By Adam Jackson
In the annual report released by the Fraser Institute, institutions that make up Wolf Creek Public Schools received close to a failing grade.
But superintendent of schools Larry Jacobs doesn’t see much truth in the study.
“What I want to know is where they get their information from,” said Jacobs.
The Fraser Institute was contacted but was unable to comment by press time.
Schools in the Wolf Creek division received an average of 58.8 out of a possible 100 for the total score for the 2009/2010 school year. Mirror High School, in Alix, had the lowest score at 3.2 out of 10, making it the 18th worst high school in Alberta, while Rimbey Junior/Senior High School took the top rank in the school division with a score of 6.7. Ponoka Composite High School finished with a six out of a possible 10.
“It’s so hard to even know about the Fraser Institute,” said Jacobs. “I’ve never paid much attention to it because it’s not a very comprehensive document.”
The grades assigned are based on several different aspects of the school’s success, including average exam mark, diploma completion rate and delayed advancement rate.
For average exam mark, Alix is at the bottom of the pack with a score of just over 56 per cent, while Lacombe Composite High School leads the division with a score of 65 per cent. The Alberta high school average is 64 per cent. Ponoka Composite High School was able to raise the average exam mark by nearly four per cent from last year, finishing at 63.5 per cent, just under the average.
“There are so many indicators that you have to look at and that’s probably why the Fraser Institute isn’t looked at very seriously,” said Jacobs. “It wouldn’t tell you if you’re teaching through combined classes, or if you’re doing classes through distance learning, class sizes, nothing like that.”
Jacobs uses the example of a split Grade 3 and 4 class, where the teacher would have less time to spend helping the Grade 3 students, whose provincial achievement tests are reflected in the final grade.
“That kind of puts a different look on the study,” said Jacobs.
“We’ve never used the same indicators as them at all, except for the PAT scores,” said Jacobs. “Most of the indicators that we look at are not built into the same model.”

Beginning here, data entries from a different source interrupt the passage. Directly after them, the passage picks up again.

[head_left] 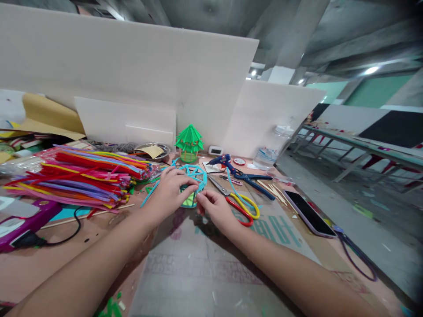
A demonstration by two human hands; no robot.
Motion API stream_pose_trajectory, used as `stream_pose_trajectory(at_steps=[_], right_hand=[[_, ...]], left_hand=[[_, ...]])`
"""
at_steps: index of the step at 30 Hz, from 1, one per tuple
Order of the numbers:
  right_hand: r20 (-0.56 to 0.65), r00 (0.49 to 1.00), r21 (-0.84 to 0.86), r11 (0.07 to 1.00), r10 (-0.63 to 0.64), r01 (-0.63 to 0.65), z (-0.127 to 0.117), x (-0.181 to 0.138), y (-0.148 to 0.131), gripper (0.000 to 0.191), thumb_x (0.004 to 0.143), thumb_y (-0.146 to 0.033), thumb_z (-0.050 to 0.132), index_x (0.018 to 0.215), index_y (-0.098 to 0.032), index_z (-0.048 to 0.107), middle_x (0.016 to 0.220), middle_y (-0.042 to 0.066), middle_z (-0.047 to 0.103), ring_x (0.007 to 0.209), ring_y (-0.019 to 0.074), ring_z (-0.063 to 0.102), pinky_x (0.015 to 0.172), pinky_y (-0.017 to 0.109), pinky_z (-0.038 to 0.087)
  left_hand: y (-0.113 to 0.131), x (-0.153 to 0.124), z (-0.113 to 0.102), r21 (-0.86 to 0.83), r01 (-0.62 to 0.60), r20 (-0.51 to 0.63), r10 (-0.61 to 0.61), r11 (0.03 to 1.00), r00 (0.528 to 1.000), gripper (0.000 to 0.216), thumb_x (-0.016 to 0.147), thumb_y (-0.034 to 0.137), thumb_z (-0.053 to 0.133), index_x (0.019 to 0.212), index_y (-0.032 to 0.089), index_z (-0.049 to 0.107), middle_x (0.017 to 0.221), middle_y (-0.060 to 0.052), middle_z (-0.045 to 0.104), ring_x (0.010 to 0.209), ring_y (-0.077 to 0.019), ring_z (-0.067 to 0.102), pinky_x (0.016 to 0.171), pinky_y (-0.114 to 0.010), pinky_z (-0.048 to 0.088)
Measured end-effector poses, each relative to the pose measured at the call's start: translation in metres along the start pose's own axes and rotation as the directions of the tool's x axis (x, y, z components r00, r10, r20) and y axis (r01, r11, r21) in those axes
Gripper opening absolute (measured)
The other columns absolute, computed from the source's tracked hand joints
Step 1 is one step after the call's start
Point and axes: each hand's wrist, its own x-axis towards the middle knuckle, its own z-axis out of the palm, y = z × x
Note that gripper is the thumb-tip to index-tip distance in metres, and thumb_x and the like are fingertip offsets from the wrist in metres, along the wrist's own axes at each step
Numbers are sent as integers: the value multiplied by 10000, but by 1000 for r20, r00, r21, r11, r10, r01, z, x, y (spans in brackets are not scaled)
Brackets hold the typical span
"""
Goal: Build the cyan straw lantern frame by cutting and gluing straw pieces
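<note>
One blue frame (197, 171) sits at 2 o'clock from the left hand (171, 192) and 11 o'clock from the right hand (216, 209), left overlapping it more, long axis unclear, both hands half-curled, can't tell if either actually pinches it.

The left forearm (95, 259) runs in from the lower left, the right forearm (280, 266) from the lower right, both bare, smooth and narrowing evenly to the wrist. Near the centre of the frame, the left hand (170, 193) and the right hand (217, 210) are bare too, with slim, rounded fingers (185, 180).
</note>
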Motion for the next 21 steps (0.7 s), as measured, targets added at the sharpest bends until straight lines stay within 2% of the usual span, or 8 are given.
stream_pose_trajectory(at_steps=[5, 8, 13, 17, 21], right_hand=[[27, 999, 60, 997, -43, 42, -2, 0, 5, 349, 869, -462, 512, 671, -176, 541, 540, -19, 553, 510, 101, 486, 534, 238, 388], [12, 1000, 65, 998, -14, 13, -1, 1, 5, 278, 831, -445, 566, 743, -181, 571, 537, -34, 552, 495, 99, 477, 509, 229, 375], [-9, 1000, 47, 999, 17, -17, 0, 1, 1, 273, 806, -444, 581, 734, -181, 569, 523, -37, 552, 484, 96, 471, 495, 224, 374], [-8, 1000, 30, 999, 10, -10, 1, 0, -2, 278, 815, -431, 575, 699, -178, 561, 525, -33, 550, 486, 93, 466, 492, 222, 372], [-7, 1000, 30, 1000, -2, 2, 0, -1, -4, 275, 820, -418, 573, 684, -180, 552, 526, -33, 552, 487, 95, 468, 495, 223, 372]], left_hand=[[1, 1, -3, -12, 9, 24, -9, 1000, 1000, 167, 860, 369, 586, 858, 264, 716, 891, 6, 707, 954, -194, 561, 1042, -426, 260], [0, 1, -4, -1, -3, 28, 3, 1000, 1000, 167, 862, 363, 584, 856, 265, 720, 878, 2, 709, 949, -196, 562, 1048, -439, 252], [-5, 1, -4, 18, -49, 14, 49, 999, 999, 158, 871, 290, 575, 955, 278, 708, 929, 0, 701, 968, -185, 555, 1057, -439, 245], [-7, 2, -4, 40, -71, -3, 71, 997, 997, 118, 861, 301, 590, 889, 244, 690, 908, 3, 696, 968, -185, 555, 1067, -430, 226], [-10, 3, -4, 40, -96, 18, 95, 995, 995, 115, 861, 296, 590, 881, 267, 700, 912, 8, 691, 961, -182, 557, 1059, -432, 223]])
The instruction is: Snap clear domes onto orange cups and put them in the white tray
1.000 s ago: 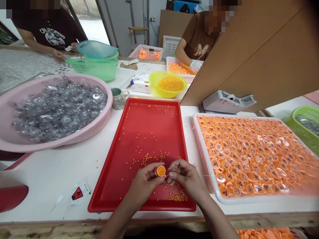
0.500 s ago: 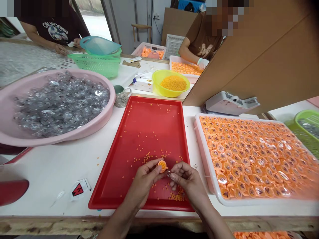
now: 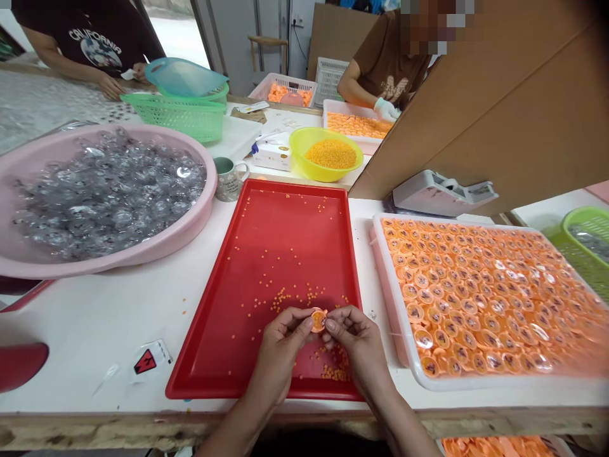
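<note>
Both my hands meet over the near end of a red tray (image 3: 266,254). My left hand (image 3: 280,346) pinches a small orange cap (image 3: 317,319) filled with yellow-orange beads. My right hand (image 3: 356,339) presses on the same cap from the right with thumb and fingers closed; a clear lid seems to sit on it, hard to tell. Loose orange beads (image 3: 333,371) lie scattered on the tray under my hands.
A white tray (image 3: 404,355) packed with several finished orange caps stands to the right. A pink basin (image 3: 190,222) of clear lids sits left, a mug (image 3: 229,179) and a yellow bowl of beads (image 3: 328,154) behind. Two other people work at the far side. Cardboard (image 3: 499,108) leans right.
My right hand has closed in on the cap, which was held by the left hand alone a moment ago. The cap now sits between both hands' fingertips.
</note>
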Motion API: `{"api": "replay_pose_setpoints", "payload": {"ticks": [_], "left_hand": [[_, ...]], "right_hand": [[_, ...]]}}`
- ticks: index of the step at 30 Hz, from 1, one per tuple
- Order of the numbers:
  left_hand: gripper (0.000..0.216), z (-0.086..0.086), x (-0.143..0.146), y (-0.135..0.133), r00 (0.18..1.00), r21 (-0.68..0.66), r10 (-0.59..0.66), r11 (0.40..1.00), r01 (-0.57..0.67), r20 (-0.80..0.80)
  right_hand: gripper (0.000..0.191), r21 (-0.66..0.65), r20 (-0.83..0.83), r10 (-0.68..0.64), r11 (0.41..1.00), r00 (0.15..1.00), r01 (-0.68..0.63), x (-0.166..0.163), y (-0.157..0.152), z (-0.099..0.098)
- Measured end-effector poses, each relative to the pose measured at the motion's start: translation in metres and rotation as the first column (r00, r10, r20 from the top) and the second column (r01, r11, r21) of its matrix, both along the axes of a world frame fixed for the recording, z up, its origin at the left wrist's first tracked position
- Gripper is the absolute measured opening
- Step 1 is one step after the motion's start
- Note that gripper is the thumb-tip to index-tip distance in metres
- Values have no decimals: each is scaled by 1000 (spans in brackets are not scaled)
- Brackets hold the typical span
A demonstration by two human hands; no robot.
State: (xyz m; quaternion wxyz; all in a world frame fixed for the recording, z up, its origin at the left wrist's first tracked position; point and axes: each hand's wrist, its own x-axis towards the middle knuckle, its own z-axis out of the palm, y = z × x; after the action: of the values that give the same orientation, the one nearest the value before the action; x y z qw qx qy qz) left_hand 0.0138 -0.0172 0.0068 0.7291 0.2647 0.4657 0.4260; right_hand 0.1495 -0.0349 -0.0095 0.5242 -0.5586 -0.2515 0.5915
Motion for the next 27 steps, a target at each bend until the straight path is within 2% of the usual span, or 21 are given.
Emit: {"api": "replay_pose_setpoints", "payload": {"ticks": [5,9,13,15,17,19,21,23,27], "left_hand": [[21,-7,4,-1,999,45,7,999,-4,-47],[17,-11,6,-5,965,182,16,983,33,-262],[15,-8,4,-7,958,228,42,973,25,-284],[27,-6,1,-6,965,226,37,974,24,-260],[36,-3,-1,-4,969,221,-20,972,76,-246],[31,0,-3,-3,962,222,-92,963,151,-256],[23,2,-4,-2,952,238,-118,953,188,-281],[21,2,-3,-3,949,263,-106,946,188,-298],[21,-1,-1,-7,941,319,-62,932,174,-332]], "right_hand": [[26,-8,88,-28,1000,996,29,-2,-1,-5],[20,45,292,-41,999,956,29,-2,-3,-5],[15,109,445,-32,994,895,-19,-4,-9,2],[13,160,552,-13,983,834,-91,-3,-13,6],[9,256,676,-36,948,736,-189,-1,-16,9],[9,342,750,-81,897,657,-280,1,-18,11],[10,377,761,-112,877,639,-297,3,-18,13],[10,385,745,-131,885,654,-261,3,-17,15],[21,369,759,-100,880,643,-299,2,-15,20]]}}
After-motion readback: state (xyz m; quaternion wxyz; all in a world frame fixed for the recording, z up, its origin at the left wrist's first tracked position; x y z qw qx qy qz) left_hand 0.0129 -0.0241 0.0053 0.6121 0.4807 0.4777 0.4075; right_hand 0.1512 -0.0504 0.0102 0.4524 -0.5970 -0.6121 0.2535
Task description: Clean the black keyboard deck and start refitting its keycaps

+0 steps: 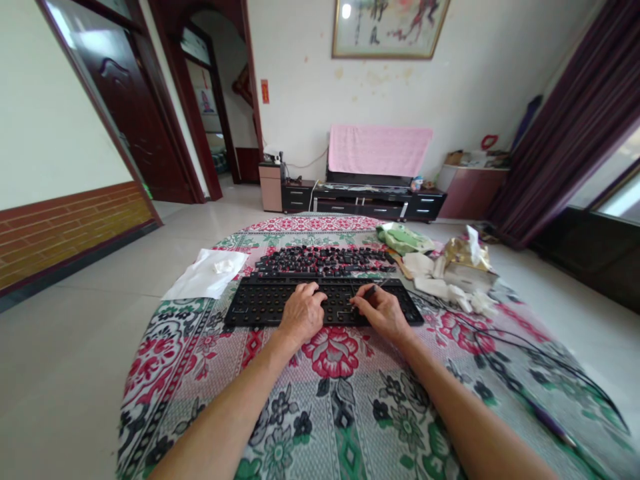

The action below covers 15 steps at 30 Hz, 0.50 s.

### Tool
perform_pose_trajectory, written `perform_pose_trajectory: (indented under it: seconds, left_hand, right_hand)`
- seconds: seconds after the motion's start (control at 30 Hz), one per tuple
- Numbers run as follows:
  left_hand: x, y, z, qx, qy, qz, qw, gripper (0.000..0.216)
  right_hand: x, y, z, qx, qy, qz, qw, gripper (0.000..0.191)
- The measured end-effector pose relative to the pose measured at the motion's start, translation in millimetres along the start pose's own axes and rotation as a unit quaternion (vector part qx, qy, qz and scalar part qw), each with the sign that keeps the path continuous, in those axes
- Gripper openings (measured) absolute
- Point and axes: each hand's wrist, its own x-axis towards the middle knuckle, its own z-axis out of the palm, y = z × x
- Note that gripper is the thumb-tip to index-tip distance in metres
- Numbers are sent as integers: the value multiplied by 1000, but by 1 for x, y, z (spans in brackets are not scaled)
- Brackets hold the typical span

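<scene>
A black keyboard [265, 305] with its keycaps off lies on the patterned tablecloth, rows of bare switches showing. My left hand [303, 310] rests on its middle, fingers bent and slightly apart, with nothing visible in them. Over the right part of the board, my right hand [383, 312] is closed in a pinch around a thin dark tool [370, 292]; its exact kind is too small to make out. Just behind the board, many loose black keycaps [325, 259] are spread in a wide band.
White paper [200, 277] with a crumpled tissue lies at the left. Right of the keycaps are a green cloth [404, 238], crumpled tissues [470, 300] and a tissue box [467, 272]. A black cable [530, 347] runs along the right side, near a purple-handled tool [550, 421].
</scene>
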Motion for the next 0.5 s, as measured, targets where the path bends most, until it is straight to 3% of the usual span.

One particular indicator that Jacobs is perplexed by is the delayed advancement rate percentage.
“I’m not even sure what that means,” said Jacobs.
“Sometimes kids just take more time to complete. That’s one thing that we track as a province, but I’m not sure if that’s the same thing that they are looking at.”
Full scores for Wolf Creek Public Schools are available at www.compareschoolrankings.org.